- _YOUR ASSIGNMENT_
Give back each line of the data exactly.

┄┄┄┄┄┄

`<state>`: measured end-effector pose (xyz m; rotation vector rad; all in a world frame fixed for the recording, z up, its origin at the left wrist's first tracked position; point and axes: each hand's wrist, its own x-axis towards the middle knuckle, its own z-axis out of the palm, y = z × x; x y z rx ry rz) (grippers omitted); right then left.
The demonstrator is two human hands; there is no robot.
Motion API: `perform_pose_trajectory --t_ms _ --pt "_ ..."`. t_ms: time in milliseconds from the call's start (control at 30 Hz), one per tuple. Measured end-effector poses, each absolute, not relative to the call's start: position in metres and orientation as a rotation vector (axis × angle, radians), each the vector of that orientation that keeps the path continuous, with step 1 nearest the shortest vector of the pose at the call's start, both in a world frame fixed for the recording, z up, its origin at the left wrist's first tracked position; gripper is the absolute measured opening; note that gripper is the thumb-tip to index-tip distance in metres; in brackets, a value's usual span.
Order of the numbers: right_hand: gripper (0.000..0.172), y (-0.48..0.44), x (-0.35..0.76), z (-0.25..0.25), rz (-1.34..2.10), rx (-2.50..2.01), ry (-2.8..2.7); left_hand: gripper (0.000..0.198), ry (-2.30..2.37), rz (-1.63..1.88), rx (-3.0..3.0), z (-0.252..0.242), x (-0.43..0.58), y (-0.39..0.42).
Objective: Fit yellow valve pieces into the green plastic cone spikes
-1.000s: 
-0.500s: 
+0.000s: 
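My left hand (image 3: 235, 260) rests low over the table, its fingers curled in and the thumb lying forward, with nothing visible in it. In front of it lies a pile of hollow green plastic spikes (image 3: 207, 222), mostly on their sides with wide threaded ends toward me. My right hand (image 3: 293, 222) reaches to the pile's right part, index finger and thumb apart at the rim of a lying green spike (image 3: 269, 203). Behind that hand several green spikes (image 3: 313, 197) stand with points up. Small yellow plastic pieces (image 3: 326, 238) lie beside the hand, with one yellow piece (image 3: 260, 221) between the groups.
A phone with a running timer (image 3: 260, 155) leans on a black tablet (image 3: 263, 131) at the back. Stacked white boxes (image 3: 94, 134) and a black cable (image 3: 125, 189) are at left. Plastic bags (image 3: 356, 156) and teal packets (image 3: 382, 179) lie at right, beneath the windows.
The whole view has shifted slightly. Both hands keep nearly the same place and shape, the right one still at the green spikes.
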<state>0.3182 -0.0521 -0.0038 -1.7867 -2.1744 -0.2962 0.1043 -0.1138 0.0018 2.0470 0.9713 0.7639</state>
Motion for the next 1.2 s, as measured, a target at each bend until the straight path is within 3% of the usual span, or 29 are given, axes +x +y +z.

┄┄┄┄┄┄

- _SOLUTION FOR THIS PROBLEM_
`<state>`: measured end-effector pose (xyz m; rotation vector rad; all in a world frame fixed for the recording, z up, its origin at the left wrist's first tracked position; point and axes: each hand's wrist, its own x-axis towards the middle knuckle, its own z-axis out of the palm, y = z × x; x y z rx ry rz) (grippers omitted); right then left.
The demonstrator is two human hands; there is no robot.
Motion API: `perform_pose_trajectory --t_ms _ --pt "_ ..."`. t_ms: time in milliseconds from the call's start (control at 30 Hz), one per tuple. Measured end-effector poses, each absolute, not relative to the call's start: position in metres and orientation as a rotation vector (axis × angle, radians), each the vector of that orientation that keeps the path continuous, with step 1 nearest the shortest vector of the pose at the call's start, both in a world frame fixed for the recording, z up, its origin at the left wrist's first tracked position; gripper is the absolute measured opening; note that gripper is the thumb-tip to index-tip distance in metres; in brackets, a value's usual span.
Order of the numbers: right_hand: gripper (0.000..0.172), y (-0.48..0.44), x (-0.35..0.76), z (-0.25..0.25), rz (-1.34..2.10), rx (-2.50..2.01), ry (-2.8..2.7); left_hand: gripper (0.000..0.198), ry (-2.30..2.37), rz (-1.63..1.88), rx (-3.0..3.0), z (-0.252..0.242), x (-0.43..0.58), y (-0.39..0.42).
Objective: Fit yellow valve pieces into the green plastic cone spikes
-1.000s: 
-0.500s: 
+0.000s: 
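My left hand (image 3: 235, 260) rests low over the table, its fingers curled in and the thumb lying forward, with nothing visible in it. In front of it lies a pile of hollow green plastic spikes (image 3: 207, 222), mostly on their sides with wide threaded ends toward me. My right hand (image 3: 293, 222) reaches to the pile's right part, index finger and thumb apart at the rim of a lying green spike (image 3: 269, 203). Behind that hand several green spikes (image 3: 313, 197) stand with points up. Small yellow plastic pieces (image 3: 326, 238) lie beside the hand, with one yellow piece (image 3: 260, 221) between the groups.
A phone with a running timer (image 3: 260, 155) leans on a black tablet (image 3: 263, 131) at the back. Stacked white boxes (image 3: 94, 134) and a black cable (image 3: 125, 189) are at left. Plastic bags (image 3: 356, 156) and teal packets (image 3: 382, 179) lie at right, beneath the windows.
The whole view has shifted slightly. Both hands keep nearly the same place and shape, the right one still at the green spikes.
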<state>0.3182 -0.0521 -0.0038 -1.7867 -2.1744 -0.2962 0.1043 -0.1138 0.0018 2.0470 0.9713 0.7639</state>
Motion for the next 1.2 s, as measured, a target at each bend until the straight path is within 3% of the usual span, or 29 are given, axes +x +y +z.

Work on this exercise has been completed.